指先からはじまるSweet Magic
「里奈、相当ストレス溜まってるね。なんかもう、髪が可哀想になるくらい疲れてる」


そんな言葉と同時に、フッと髪に手を伸ばされた。
私の横の髪を一房軽く掴んで、目を細める圭斗の仕草に、思わずドキッとして身体を強張らせた。


「四国出張、結構ハードだったから……」


言い訳がましくボソッと呟くと、圭斗が小さな溜め息をついた。


「だろうね。しかも結構日に当たったろ。毛先が乾燥してパサパサになってる」

「はは……。ですよね」


胸のドキドキに気付かれないように、必死に平静を保とうと努力する。
それでも圭斗は、職業病ともいえる観察眼を向けたまま。


「せっかく綺麗な髪してるんだからさ。
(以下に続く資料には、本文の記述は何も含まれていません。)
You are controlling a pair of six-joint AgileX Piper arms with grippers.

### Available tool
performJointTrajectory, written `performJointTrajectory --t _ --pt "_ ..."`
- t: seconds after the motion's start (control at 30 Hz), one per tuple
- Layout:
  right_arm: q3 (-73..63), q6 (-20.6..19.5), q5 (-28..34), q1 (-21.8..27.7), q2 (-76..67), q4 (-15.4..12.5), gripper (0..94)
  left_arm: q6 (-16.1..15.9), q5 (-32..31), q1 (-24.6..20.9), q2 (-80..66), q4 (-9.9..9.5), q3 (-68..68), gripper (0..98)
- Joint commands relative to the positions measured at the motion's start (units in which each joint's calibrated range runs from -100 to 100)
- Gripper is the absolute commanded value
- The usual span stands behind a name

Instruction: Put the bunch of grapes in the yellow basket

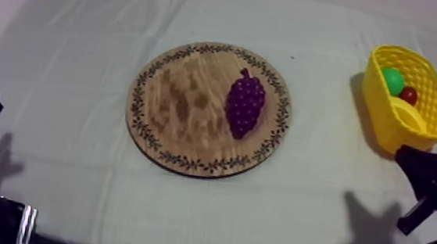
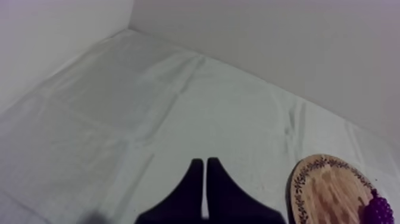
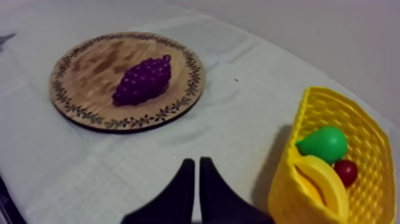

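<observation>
Dim, purplish light; soft, faint shadows.

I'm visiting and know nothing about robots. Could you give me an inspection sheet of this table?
Surface: grey-white cloth, creased.
Job's things: bunch of grapes lying on the wooden board; yellow basket close beside the right gripper.
Clutter: pear, small red fruit and banana in the basket.
Grippers: left gripper and right gripper both shut on nothing, over bare cloth.
Cables: nothing seen.
Surroundings: plain pale wall behind.
</observation>
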Motion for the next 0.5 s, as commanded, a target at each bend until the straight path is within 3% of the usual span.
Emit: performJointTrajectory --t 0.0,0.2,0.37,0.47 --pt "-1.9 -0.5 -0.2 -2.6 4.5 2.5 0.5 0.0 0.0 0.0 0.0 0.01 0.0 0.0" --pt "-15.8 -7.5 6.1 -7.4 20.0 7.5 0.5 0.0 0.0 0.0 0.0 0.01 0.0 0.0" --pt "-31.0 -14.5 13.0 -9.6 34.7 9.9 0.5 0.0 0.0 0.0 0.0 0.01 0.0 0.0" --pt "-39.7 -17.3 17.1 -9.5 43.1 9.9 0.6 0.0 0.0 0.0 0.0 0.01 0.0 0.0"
勿体無いよ」


色素の薄い茶色い目が、私を……と言うより私の髪をとても愛おしそうに眺めているから、思わずドキッとしてしまう。


特に暑くもないのに、頬が火照るのを感じる。


そりゃ、圭斗は仕事柄女の子の髪に触れ慣れているし、私だって圭斗の好意に甘えて、プライベートの時間に何度も髪を洗ってもらっている。
可哀想なくらい痛んだ私の髪が不憫で仕方ないからこその行動だともわかっているけど。


それでも、こんな風にジッと見つめられたら……。


「おいで、里奈」


その上、圭斗はそう言って立ち上がった。
圭斗の手から零れた私の髪が、フワッと肩に降りて来る。


「最近サロンで使い始めたトリートメント、割と好評なんだ。久しぶりに、やってあげるよ」


そんな圭斗のあまりにも魅惑的なお誘いに、私は抗うことも出来ないまま、圭斗の家のバスルームに足を踏みこんで……。